The implementation of MCM technique is easier in fixed coefficient Transpose form FIR filter but complex in reconfigurable coefficients. In fixed coefficients transpose FIR filter, area and delay are reduced by using MCM technique. The low-complexity design using the MCM technique is implemented for fixed coefficients transpose form FIR filters and multiplier-based design is used for reconfigurable transpose form FIR filter. The implemented transpose form FIR filter structure achieved less area and delay than the direct-form FIR filter structure. The XILINX software tool is used for simulation.

Index Terms— Transpose form FIR filter, multiple constant multiplications (MCM) technique, Block processing

#### **I.INTRODUCTION**

Low power, area efficient, an Finite-impulse response (FIR) digital filter is widely used in several digital signal processing applications, such as speech speaker equalization, processing. loud echo cancellation, adaptive noise cancellation, and various communication applications, including softwaredepend radio (SDR) and so on. Many of these applications require FIR filters of large order to meet the stringent frequency specifications. Very often these filters need to support high sampling rate for high-speed digital communication. The number of multiplications and additions Required for each filter output, however, increases linearly with the filter order. Since there is no redundant computation available in the FIR filter algorithm, real-time implementation of a large order FIR filter in a resource constrained environment is a challenging task. Filter coefficients very often remain constant and known a priori in signal processing applications. This feature has been utilized to reduce the complexity of realization of multiplications. Several designs have been suggested by various researchers for efficient realization of FIR filters (having fixed coefficients) using distributed arithmetic (DA) and multiple constant multiplication (MCM) methods. DA-based designs use lookup tables (LUTs) to store Pre computed results to reduce the computational complexity.

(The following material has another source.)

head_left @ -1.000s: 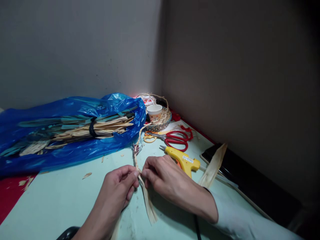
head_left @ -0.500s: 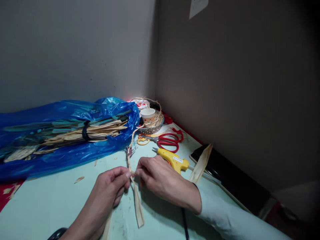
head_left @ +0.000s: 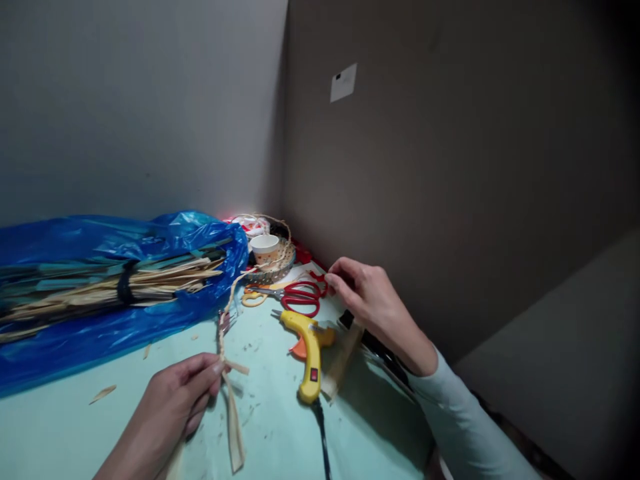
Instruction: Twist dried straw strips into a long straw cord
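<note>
My left hand [head_left: 187, 390] pinches a thin braided cord of dry plant fibre [head_left: 223, 347] between thumb and forefinger. Below the pinch a flat, pale loose strand [head_left: 233, 427] hangs down, and a shorter end [head_left: 239, 367] sticks out to the right. The cord runs up past a small metal clip [head_left: 227, 322] towards the cup. My right hand [head_left: 373, 300] is raised away from the cord, its thumb and forefinger tips drawn together; anything between them is too small to make out. Under it lies a wide dry strip [head_left: 344, 360], its upper end hidden by the hand.
A yellow glue gun [head_left: 311, 350] with a black cable lies between my hands. Behind it are red-handled scissors [head_left: 303, 298], yellow-handled scissors [head_left: 254, 298] and a paper cup [head_left: 265, 249] in a shallow basket [head_left: 273, 272]. Blue plastic [head_left: 165, 330] with tied dry strips covers the left.
My right hand has let go of the strand and moved up and right. My left hand keeps its pinch on the cord. The view has turned right, and the glue gun is now uncovered.
</note>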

The MCM method on the other hand reduces the number of additions required for the realization of multiplications by common sub expression sharing, when a given input is multiplied with a set of constants. The MCM scheme is more effective, when a common operand is multiplied with more number of constants. Therefore, the MCM scheme is suitable for the implementation of large order FIR filters with fixed coefficients. But, MCM blocks can be formed only in the transpose form configuration of FIR filters. Block-processing method is popularly used to derive high-throughput hardware structures. It not only provides throughput-scalable design but also improves the area-delay efficiency. The derivation of blockbased FIR structure is straightforward when directform configuration is used [16], whereas the transpose form configuration does not directly support block processing. But, to take the computational advantage of the MCM, FIR filter is required to be realized by transpose form configuration. Apart from that, transpose form structures are inherently pipelined and supposed to offer higher operating frequency to support higher sampling rate.

#### **II. METHDOLOGY**

### 2.1 Existing method

There are several applications where the coefficients of FIR filters remain fixed, while in some other applications, like SDR channelizer that requires



separate FIR filters of different specifications to extract one of the desired narrowband channels from the wideband RF front end. These FIR filters need to be implemented in a RFIR structure to support, multistandard wireless communication. In this section, we present a structure of block FIR filter for such reconfigurable applications. In this section, we discuss the implementation of block FIR filter for fixed filters as well using MCM scheme.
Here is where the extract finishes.